▶ **Brief**:
The answer is the set of lines that include "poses", copied from the data below.
───── Materials provided
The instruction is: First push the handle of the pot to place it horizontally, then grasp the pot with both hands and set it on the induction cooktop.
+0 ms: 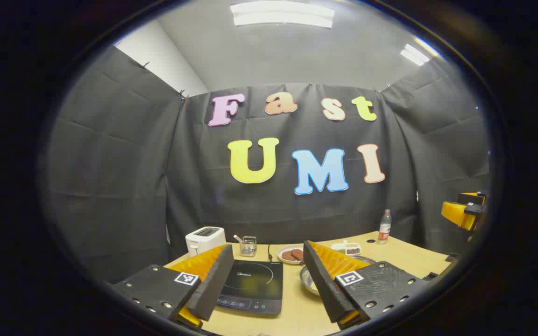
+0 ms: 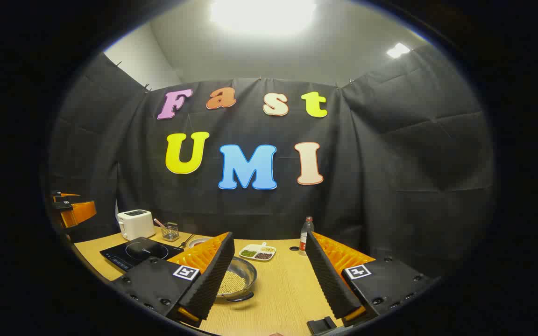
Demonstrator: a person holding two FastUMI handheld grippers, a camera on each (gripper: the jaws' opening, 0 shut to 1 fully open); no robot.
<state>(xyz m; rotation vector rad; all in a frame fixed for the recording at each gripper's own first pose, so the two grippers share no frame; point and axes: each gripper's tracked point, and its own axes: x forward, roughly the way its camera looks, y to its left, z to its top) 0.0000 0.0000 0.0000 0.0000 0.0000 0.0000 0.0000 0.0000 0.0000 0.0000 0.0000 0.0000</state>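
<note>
In the left gripper view, the left claw [image 1: 269, 284] hangs above the near edge of the wooden worktop [image 1: 404, 254], its jaws spread wide and holding nothing. Between its fingers lies the black induction cooktop [image 1: 252, 285], bare of any vessel. Just right of the cooktop, the steel pot [image 1: 308, 280] peeps out from behind the right-hand finger. Farther back stand a white toaster [image 1: 205, 239], a plate of brown patties [image 1: 291, 254] and a plastic bottle [image 1: 384, 227].

In the right gripper view, the right claw [image 2: 266, 280] also hovers wide and empty over the worktop [image 2: 287, 289]. The pot [image 2: 237, 279], holding pale grains, sits near the left finger, its small dark handle [image 2: 241, 297] pointing toward the near edge. The cooktop [image 2: 133, 252] lies to the far left, apart from the pot.

Neither claw touches the pot, so the first step appears not yet begun. The next move likely calls for lowering a claw beside the handle and nudging it sideways until it lies horizontal.
</note>
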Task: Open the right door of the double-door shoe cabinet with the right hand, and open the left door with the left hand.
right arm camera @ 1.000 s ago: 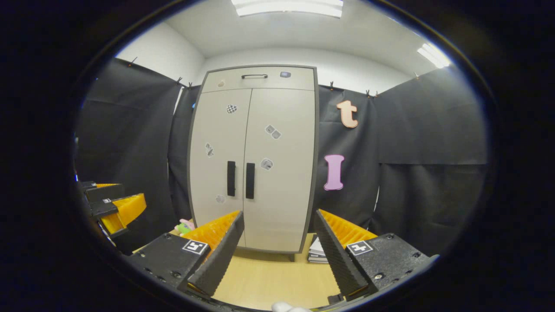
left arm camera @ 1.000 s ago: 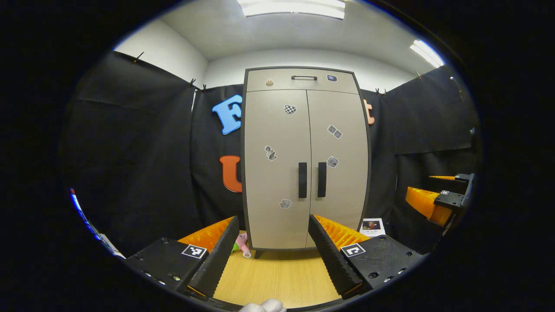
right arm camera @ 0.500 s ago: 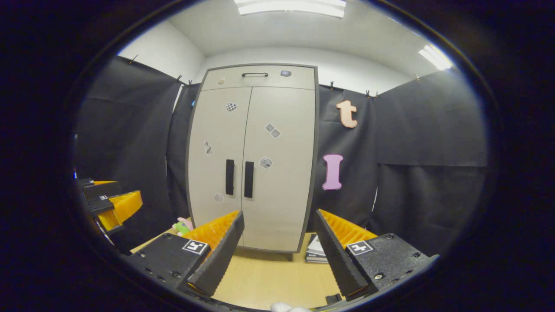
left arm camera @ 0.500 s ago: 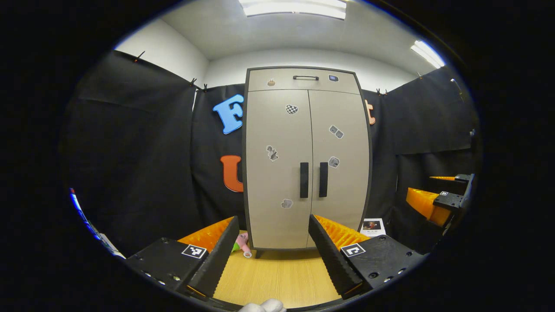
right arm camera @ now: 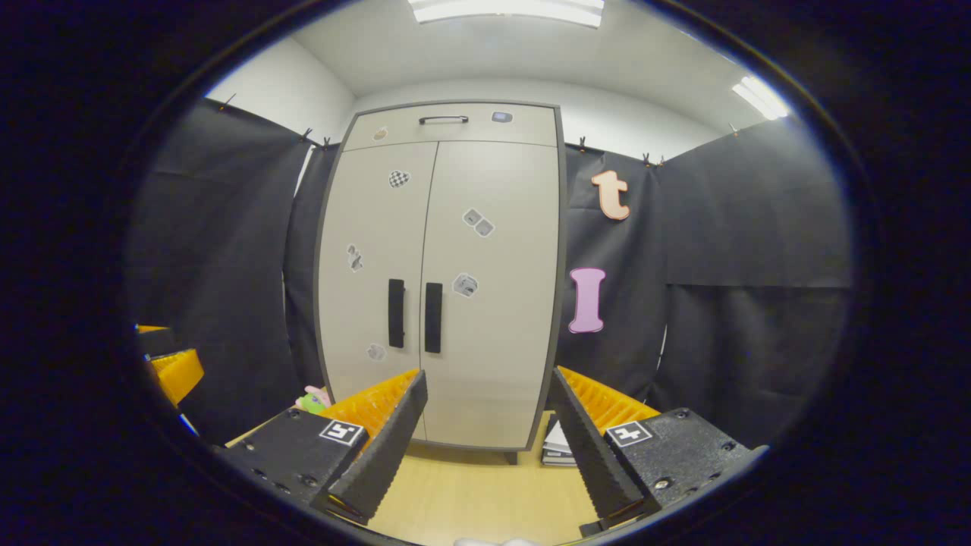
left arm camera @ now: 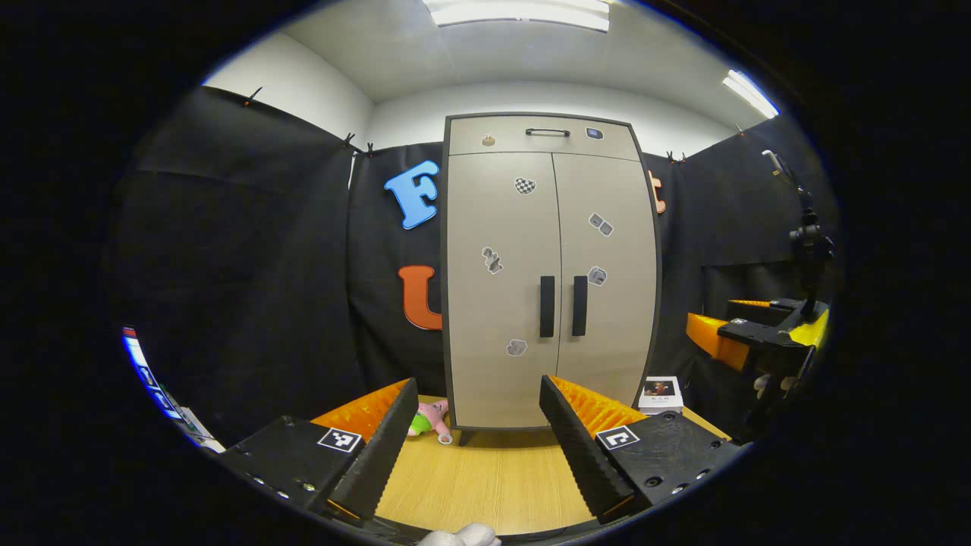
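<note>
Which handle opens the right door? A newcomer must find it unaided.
Find the tall beige shoe cabinet against the black cloth. Two dark vertical bar handles sit side by side at the seam between its closed doors. Take the right door handle, beside a small sticker; the left door handle and the horizontal top drawer handle are not it.

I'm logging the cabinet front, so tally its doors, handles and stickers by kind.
Doors: 2, left and right
Handles: 3, two door handles and one top handle
Stickers: 7, for example
Total: 12
</note>
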### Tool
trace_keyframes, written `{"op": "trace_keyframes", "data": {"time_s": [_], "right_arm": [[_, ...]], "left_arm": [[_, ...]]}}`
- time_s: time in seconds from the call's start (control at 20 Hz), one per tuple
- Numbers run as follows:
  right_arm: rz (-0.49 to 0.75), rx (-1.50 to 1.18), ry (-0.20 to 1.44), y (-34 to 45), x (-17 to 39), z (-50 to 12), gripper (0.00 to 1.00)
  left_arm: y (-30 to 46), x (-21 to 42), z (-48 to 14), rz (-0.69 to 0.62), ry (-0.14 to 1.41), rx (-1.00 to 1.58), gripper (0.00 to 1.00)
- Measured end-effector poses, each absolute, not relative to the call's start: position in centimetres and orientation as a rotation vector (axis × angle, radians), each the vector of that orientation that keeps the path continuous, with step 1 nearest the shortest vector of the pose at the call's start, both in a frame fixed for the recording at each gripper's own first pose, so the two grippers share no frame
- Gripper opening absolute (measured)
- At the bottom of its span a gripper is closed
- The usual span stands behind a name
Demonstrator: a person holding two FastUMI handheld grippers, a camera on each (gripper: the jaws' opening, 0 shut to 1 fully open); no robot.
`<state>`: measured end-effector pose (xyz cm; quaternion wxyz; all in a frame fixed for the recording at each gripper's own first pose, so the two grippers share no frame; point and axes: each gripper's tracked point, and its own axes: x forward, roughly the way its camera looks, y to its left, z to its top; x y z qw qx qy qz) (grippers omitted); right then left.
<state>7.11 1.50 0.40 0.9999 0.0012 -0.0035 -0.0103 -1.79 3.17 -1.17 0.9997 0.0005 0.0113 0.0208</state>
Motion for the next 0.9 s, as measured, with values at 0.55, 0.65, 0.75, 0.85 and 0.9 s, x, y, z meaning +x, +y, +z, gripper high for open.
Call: {"op": "trace_keyframes", "data": {"time_s": [0.55, 0.65, 0.75, 0.85, 0.9], "right_arm": [[0.019, -0.004, -0.002, 7.9, 22.8, 1.4, 1.0], [0.009, -0.006, 0.003, 8.7, 25.6, 1.4, 1.0], [-0.009, -0.024, 0.016, 8.9, 28.4, 0.9, 0.94], [0.003, -0.008, 0.059, 9.4, 30.3, -0.1, 0.94], [0.001, 0.002, 0.072, 9.6, 31.0, -0.4, 0.94]], "left_arm": [[5.1, -4.3, -1.5, 0.126, 0.051, 0.023, 0.96], [5.2, -4.5, -1.6, 0.138, 0.058, 0.02, 0.96], [5.5, -4.4, -1.4, 0.155, 0.062, 0.02, 0.96], [5.6, -4.5, -1.1, 0.167, 0.06, 0.017, 0.96], [5.6, -4.5, -1.1, 0.174, 0.057, 0.015, 0.96]]}}
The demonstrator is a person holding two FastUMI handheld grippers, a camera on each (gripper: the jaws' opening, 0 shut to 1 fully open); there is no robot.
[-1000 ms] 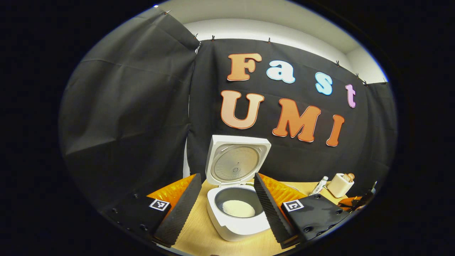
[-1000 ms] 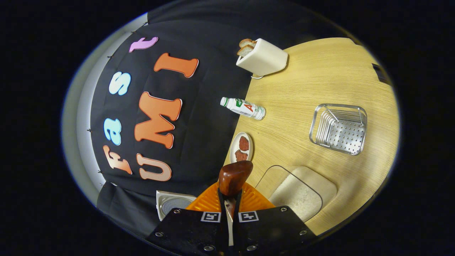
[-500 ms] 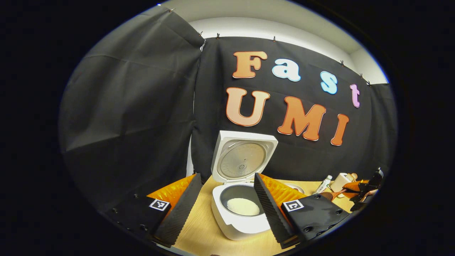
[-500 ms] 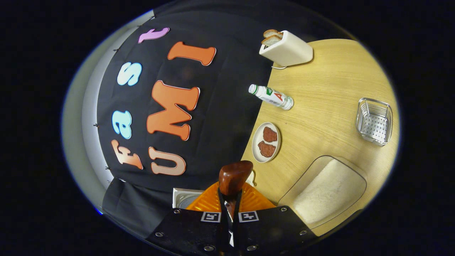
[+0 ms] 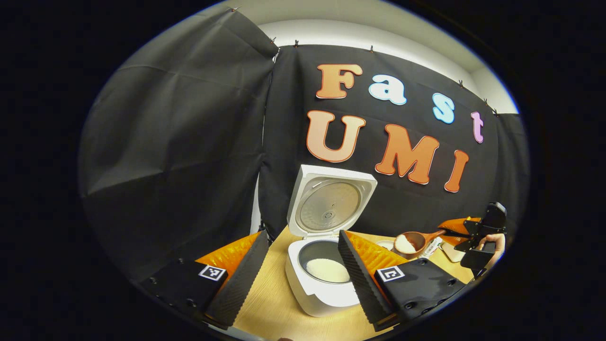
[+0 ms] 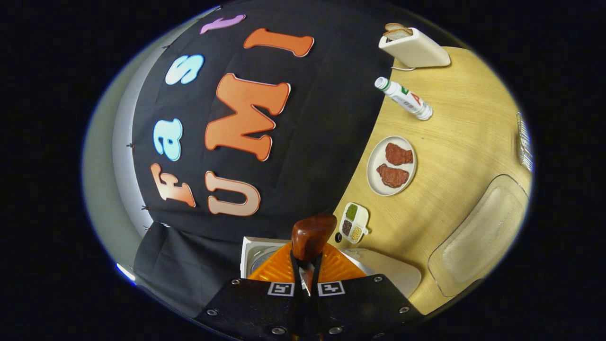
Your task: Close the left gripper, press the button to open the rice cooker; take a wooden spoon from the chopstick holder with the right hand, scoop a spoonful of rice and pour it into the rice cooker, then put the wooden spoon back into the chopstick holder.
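bottle (image 6: pixel 405 98) label too small to read, no other legible text

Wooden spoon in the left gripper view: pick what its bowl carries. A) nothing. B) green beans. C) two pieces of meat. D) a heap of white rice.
D: the wooden spoon, held by the right gripper to the right of the open rice cooker, has a white mound of rice in its bowl.
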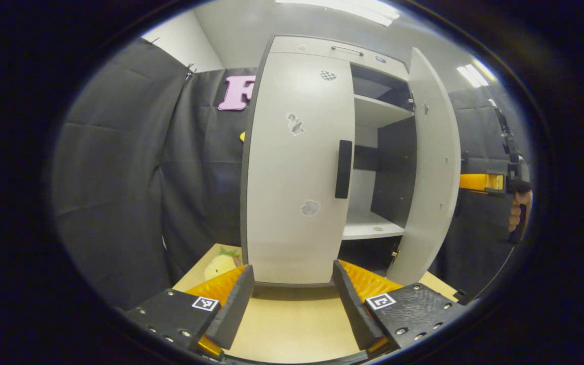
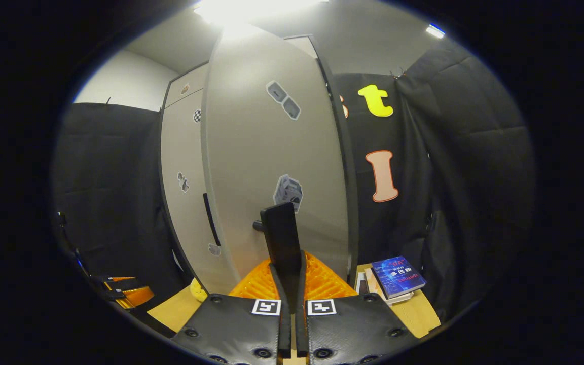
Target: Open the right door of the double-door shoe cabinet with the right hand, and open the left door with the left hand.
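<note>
The pale grey shoe cabinet (image 1: 297, 167) stands on a wooden table. Its left door (image 1: 292, 203) is closed, with a black vertical handle (image 1: 343, 169) at its inner edge. My left gripper (image 1: 292, 299) hangs open in front of that door, low and apart from it, with nothing between its fingers. The right door (image 1: 431, 167) is swung open, so the shelves (image 1: 375, 111) show. In the right gripper view my right gripper (image 2: 289, 271) is shut on the right door's black handle (image 2: 281, 233), and the right door (image 2: 271, 152) stands close ahead. The right gripper (image 1: 492, 182) also shows past that door's edge.
A yellow plush toy (image 1: 221, 263) lies on the table (image 1: 292, 324) by the cabinet's left foot. A stack of books (image 2: 396, 276) sits on the table to the right of the cabinet. Black cloth walls close in on both sides. A hand (image 1: 517, 213) holds the right gripper.
</note>
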### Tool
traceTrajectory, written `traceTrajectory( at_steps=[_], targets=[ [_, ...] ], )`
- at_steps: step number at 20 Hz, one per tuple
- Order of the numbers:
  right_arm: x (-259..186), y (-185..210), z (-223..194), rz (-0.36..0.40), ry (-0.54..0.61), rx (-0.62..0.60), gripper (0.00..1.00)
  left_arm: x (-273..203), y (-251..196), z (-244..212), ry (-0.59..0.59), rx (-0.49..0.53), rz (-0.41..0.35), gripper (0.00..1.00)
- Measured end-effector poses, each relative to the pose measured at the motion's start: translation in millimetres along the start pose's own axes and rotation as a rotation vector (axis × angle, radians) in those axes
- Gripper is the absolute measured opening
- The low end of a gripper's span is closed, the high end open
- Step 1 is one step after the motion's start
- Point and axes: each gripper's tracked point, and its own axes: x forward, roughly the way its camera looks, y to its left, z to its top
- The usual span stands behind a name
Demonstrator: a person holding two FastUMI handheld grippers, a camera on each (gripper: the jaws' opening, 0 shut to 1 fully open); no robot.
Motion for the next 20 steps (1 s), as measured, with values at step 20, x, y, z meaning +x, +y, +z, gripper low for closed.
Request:
traceTrajectory(
  at_steps=[20],
  targets=[
    [-18,-105,17,-0.043,-0.053,0.104,0.04,14,-20,-9,0.057,-0.1,-0.083,0.89]
  ],
)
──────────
▶ **Final answer**:
- Measured end-effector poses, each absolute, not relative to the call's start: position in centimetres and orientation as a rotation vector (axis × angle, radians), each the vector of that orientation that keeps the path continuous, with step 1 nearest the shortest vector of the pose at the call's start, both in a frame fixed for the recording at each gripper's own first pose, so the two grippers share no frame
- Measured end-effector poses, each relative to the pose measured at the motion's start: translation in millimetres along the start pose's own axes and rotation as a rotation vector (axis × angle, radians) in those axes

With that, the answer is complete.